**The problem:**
Which lines hold the word "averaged"? Copy each of them from the material.

**Input:**
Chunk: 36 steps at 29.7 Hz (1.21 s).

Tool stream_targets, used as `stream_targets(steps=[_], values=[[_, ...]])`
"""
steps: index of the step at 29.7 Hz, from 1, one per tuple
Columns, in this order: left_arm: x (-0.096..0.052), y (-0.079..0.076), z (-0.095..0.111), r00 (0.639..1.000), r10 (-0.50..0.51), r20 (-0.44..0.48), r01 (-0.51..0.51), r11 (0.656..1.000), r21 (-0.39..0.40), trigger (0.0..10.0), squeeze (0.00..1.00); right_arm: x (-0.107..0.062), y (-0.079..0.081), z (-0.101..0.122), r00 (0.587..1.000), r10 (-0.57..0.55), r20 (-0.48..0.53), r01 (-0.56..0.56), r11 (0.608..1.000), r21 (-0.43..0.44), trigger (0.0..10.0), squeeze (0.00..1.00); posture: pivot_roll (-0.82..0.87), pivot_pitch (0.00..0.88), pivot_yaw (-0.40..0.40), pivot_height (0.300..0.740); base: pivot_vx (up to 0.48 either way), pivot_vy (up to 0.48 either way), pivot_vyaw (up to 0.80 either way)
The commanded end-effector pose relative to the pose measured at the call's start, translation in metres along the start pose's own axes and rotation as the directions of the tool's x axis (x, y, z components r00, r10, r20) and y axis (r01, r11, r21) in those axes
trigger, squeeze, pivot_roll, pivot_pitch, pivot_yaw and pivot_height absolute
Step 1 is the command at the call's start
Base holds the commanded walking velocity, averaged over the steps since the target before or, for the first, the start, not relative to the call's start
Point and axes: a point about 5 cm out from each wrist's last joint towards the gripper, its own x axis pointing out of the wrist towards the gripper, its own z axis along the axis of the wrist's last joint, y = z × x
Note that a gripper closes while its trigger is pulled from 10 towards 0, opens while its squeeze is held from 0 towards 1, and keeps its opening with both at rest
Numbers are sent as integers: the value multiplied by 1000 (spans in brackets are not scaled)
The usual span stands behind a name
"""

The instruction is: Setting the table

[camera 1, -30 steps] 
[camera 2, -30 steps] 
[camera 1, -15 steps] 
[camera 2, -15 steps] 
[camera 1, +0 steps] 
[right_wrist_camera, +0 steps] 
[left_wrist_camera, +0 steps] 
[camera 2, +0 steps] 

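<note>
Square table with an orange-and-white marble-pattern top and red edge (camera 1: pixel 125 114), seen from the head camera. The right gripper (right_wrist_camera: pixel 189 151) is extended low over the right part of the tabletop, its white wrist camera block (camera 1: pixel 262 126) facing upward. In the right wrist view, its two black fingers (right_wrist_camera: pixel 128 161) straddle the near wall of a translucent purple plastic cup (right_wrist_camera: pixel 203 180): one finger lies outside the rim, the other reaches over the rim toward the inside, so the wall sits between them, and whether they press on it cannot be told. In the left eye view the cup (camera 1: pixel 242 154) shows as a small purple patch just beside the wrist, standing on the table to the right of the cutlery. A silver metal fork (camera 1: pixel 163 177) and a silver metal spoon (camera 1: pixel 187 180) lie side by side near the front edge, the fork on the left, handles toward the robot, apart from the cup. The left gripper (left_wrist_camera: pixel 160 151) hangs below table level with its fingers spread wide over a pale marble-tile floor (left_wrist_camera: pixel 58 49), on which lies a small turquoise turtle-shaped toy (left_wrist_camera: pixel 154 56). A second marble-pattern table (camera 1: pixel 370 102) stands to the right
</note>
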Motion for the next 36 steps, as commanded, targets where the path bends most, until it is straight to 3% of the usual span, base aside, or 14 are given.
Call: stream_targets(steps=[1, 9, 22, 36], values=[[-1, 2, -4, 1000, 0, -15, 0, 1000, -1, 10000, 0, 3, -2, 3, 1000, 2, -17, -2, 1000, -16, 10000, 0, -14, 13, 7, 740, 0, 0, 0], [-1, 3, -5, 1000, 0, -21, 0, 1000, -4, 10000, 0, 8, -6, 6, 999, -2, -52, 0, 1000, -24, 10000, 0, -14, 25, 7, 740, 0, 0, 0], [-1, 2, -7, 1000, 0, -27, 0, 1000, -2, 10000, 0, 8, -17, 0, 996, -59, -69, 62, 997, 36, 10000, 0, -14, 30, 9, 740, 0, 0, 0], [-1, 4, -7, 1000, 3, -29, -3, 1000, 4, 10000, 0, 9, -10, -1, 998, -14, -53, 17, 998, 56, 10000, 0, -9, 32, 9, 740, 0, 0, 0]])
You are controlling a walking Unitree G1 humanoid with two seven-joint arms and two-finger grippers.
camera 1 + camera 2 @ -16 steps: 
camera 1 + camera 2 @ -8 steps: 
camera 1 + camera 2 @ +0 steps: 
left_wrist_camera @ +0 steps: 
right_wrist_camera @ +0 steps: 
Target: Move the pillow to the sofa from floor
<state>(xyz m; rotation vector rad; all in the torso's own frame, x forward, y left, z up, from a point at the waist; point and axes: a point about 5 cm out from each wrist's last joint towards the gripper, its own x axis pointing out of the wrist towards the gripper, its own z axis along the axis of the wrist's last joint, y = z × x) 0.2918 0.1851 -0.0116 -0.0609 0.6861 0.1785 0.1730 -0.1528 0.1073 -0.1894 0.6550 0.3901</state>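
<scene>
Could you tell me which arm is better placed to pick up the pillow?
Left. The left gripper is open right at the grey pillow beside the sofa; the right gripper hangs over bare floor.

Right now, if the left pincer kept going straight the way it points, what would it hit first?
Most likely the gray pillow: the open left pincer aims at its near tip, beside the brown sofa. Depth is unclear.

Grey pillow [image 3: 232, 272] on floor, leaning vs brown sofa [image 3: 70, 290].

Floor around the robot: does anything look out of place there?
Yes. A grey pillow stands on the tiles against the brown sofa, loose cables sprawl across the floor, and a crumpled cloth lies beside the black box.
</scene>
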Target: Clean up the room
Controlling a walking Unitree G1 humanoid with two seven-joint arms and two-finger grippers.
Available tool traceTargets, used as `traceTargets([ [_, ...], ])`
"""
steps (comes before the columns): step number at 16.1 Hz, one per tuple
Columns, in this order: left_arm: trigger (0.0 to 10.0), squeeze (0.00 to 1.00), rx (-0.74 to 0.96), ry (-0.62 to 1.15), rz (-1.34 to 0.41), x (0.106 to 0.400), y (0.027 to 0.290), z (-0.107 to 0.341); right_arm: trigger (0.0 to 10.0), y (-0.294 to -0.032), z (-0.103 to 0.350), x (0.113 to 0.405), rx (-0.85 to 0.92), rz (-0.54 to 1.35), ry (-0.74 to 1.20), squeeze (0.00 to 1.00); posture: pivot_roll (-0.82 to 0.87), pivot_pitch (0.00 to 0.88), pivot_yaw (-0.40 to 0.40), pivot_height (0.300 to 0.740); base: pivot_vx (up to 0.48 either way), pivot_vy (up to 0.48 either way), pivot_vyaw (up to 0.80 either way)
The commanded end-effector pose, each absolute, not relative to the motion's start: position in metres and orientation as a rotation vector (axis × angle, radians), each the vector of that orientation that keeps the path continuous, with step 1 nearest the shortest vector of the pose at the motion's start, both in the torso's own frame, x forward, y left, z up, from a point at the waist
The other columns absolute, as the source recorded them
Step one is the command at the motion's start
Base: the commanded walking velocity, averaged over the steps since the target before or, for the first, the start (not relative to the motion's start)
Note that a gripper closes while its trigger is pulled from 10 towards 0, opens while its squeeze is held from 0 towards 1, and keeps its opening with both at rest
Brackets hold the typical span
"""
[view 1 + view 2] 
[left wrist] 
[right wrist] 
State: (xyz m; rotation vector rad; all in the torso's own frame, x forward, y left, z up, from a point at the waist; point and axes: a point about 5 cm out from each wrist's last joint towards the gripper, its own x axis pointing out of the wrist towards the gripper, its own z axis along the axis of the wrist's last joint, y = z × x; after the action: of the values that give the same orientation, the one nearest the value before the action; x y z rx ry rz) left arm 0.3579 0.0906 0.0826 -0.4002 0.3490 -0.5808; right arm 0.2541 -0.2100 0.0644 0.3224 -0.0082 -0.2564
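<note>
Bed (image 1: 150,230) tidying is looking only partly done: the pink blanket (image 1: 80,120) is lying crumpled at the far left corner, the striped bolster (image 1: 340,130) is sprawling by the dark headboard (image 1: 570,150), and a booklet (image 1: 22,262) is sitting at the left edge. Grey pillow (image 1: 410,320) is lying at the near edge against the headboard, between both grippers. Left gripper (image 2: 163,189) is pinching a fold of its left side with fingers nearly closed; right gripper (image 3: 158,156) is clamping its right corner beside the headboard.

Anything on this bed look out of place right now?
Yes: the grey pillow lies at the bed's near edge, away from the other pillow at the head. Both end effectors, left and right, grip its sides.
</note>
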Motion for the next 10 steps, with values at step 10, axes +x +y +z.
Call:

**Result for this exercise:**
Base holds the commanded walking velocity, averaged over the steps since the target before or, for the first, the start, not relative to the call's start
Base: the commanded walking velocity, averaged over the steps since the target before or, for the first, the start (not relative to the motion's start)

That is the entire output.